When we experience relational trauma, relationships can feel scary, but reestablishing safety and trust in relationships is where the healing happens. (To be clear, we do not mean reestablishing safety and trust with abusers, but rather finding other healing relationships.) 

“When safety and trust had been established, people were able to connect with helpers. The nature of the behaviours of helpers that fostered healing ranged from small acts of kindness to unconditional love.”

  • “Moving from being wounded, through suffering to healing, is possible. It is facilitated by developing safe, trusting relationships and by positive reframing that moves through the weight of responsibility to the ability to respond.”
  • “Relationships with health professionals were among these but were not necessarily any more important to the healing journey than other kinds of helpers, which included family members, friends, spirituality and their God, pets, support groups, administrators, case workers and supervisors.”

Healing probably means different things to different people, but one definition that emerged from the study is: “The re-establishment of a sense of integrity and wholeness.” 

Healing was an emergent property that resulted from each individuals’ complex healing journey, a result of bridged connections between resources and relationships. “…they gradually found relief from suffering and began to exhibit emergent characteristics: a sense of hope, self-acceptance, and a desire to help others—the immediate precursors to healing.”

 In varying degrees, “they were able to transcend their suffering and in some sense to flourish.” 

  • Helping Others: We find meaning in helping others. “Understanding that suffering gives the strength and experience to help others in similar situations.”
  • Hope: We begin to have hope that we will not always feel this bad. A Crohn’s patient said, “I think gradually I realized that I was going to feel better. I did have days when I actually didn’t vomit, when I did feel better. And I think gradually I came to believe that maybe I could have a normal life again.”
  • Self-Acceptance: We see our inherent value and understand that we are not to blame for our suffering. A participant living with HIV said, “I’m really proud of myself. I think that now I still want to live. I don’t want to die, and I really love myself a lot. I have a lot of comfort in myself.”
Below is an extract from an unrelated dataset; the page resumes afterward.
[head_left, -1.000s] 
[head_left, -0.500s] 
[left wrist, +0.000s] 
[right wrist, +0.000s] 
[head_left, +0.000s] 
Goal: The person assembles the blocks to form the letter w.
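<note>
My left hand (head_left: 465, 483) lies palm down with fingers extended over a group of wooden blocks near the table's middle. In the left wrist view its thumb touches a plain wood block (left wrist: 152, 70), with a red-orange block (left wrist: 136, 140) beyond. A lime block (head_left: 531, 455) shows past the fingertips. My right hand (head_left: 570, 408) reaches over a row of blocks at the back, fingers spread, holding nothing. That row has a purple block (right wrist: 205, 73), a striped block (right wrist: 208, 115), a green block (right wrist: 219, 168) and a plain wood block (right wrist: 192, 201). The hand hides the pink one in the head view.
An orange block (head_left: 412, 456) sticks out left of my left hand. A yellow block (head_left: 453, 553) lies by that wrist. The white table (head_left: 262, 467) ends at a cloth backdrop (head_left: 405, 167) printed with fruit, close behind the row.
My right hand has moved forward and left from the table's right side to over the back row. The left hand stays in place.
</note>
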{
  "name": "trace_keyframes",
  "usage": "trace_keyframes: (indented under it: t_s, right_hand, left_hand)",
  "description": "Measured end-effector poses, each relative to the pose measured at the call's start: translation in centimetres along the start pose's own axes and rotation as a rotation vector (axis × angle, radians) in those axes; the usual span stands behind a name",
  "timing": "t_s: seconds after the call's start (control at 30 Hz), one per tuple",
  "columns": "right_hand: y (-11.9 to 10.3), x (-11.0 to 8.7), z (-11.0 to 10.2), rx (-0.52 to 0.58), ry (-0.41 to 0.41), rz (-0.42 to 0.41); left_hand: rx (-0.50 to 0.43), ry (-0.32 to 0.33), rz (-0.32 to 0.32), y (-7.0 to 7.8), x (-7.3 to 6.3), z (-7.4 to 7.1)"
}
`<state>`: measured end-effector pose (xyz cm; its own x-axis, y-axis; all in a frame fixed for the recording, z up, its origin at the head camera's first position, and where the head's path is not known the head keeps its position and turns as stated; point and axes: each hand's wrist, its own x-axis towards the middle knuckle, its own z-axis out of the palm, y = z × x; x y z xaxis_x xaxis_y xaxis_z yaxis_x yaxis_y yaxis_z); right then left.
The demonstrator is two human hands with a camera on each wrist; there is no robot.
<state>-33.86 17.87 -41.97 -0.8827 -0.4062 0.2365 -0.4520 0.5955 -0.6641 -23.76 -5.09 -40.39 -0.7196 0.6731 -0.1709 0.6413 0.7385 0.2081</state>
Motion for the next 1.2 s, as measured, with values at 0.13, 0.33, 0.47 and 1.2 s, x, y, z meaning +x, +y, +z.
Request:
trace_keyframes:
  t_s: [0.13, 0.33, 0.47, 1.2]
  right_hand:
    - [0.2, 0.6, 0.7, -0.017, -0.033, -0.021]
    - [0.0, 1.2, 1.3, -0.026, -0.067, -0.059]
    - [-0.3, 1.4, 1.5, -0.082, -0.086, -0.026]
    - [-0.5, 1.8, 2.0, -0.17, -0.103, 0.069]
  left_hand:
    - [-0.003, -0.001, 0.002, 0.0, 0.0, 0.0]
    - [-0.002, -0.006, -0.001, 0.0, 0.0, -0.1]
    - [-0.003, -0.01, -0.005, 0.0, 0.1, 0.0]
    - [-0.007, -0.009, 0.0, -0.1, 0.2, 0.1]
Suffering is the ongoing pain from wounding. 

There is debate about whether or not one actually needs to experience suffering on the path to healing.

Wounding happens when we experience physical or emotional harm. It can stem from chronic illness or by physical or psychological trauma for which we do not have the tools to cope, or a combination of those factors. 

“The degree and quality of suffering experienced by each individual is framed by contextual factors that include personal characteristics, timing of their initial or ongoing wounding in the developmental life cycle and prior and current relationships.”

Characteristics: How predisposed someone may be to wounding/how many tools and resources someone may have to deal with trauma/illness.

Lifestages: Developmental timing plays an important role in the impact of trauma — young children often do not have the same resources as older adults.

Relationships: Relationships can provide solace and support for those suffering, while lack of healthy relationships can prolong suffering.